Activity. Look below for the line containing "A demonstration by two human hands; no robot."; from there through the line containing "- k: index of", both lines included, please set down each line exactly and nothing else.

**** Input data

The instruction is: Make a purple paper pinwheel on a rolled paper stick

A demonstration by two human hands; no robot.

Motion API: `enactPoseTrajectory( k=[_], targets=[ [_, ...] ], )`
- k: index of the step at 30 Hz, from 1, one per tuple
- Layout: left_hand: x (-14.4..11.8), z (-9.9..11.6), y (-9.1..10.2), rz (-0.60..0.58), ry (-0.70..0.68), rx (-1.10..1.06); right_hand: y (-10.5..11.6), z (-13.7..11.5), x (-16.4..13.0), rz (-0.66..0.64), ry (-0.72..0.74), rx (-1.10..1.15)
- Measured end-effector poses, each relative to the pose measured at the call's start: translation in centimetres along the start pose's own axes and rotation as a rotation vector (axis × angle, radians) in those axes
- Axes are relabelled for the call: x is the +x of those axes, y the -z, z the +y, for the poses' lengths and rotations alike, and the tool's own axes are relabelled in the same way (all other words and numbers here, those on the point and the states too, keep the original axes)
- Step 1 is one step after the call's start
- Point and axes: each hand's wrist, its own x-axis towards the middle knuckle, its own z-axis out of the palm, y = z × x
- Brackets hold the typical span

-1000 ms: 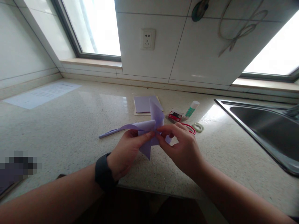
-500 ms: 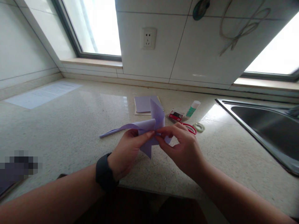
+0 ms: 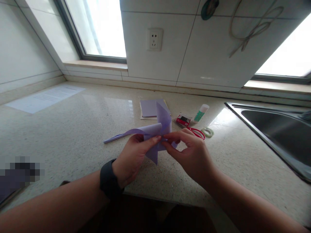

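A purple paper pinwheel (image 3: 164,117) is held over the counter, its curled blades meeting near the middle. My left hand (image 3: 134,154) is closed on its left side, with the thumb pressed by the centre. With thumb and forefinger, my right hand (image 3: 188,149) pinches at the centre from the right; whether something small sits between those fingertips is hidden. A rolled purple paper stick (image 3: 114,138) lies on the counter, its right end running behind the pinwheel. Beyond the pinwheel rests a stack of purple paper squares (image 3: 148,108).
Right of the stack are a small red and black box (image 3: 183,120), a glue stick (image 3: 201,113), red-handled scissors (image 3: 198,132) and a tape roll (image 3: 208,132). A steel sink (image 3: 243,119) is set in at the right. A printed sheet (image 3: 46,98) lies far left.
Both hands keep their hold on the pinwheel in nearly the same place. The view has shifted very slightly.
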Motion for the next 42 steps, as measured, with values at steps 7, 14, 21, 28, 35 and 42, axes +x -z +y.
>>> enactPoseTrajectory(
  k=[7,14,21,28,35,42],
  targets=[
    [-0.05,0.02,-0.13,0.007,-0.004,-0.008,0.0,-0.03,-0.04,-0.014,-0.029,0.029],
    [-0.02,-0.12,0.02,0.007,0.005,-0.005,-0.04,0.15,-0.1,-0.044,-0.018,0.045],
    [-0.01,-0.09,0.06,0.01,-0.009,0.006,-0.06,0.14,0.02,-0.055,-0.004,0.036],
    [-0.16,-0.04,0.01,0.017,-0.017,0.022,0.15,0.09,-0.12,-0.073,-0.003,0.028],
    [-0.14,-0.14,0.2,0.052,0.031,0.012,0.49,0.42,0.39,0.101,-0.069,0.035],
    [-0.61,0.09,0.01,0.013,0.062,0.044,0.4,0.89,0.79,-0.049,-0.329,0.422]
  ],
)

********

Result for this task.
A demonstration by two human hands; no robot.

Motion API: `enactPoseTrajectory( k=[_], targets=[ [_, ...] ], )`
- k: index of the step at 30 Hz, from 1, one per tuple

The exercise requires no further output.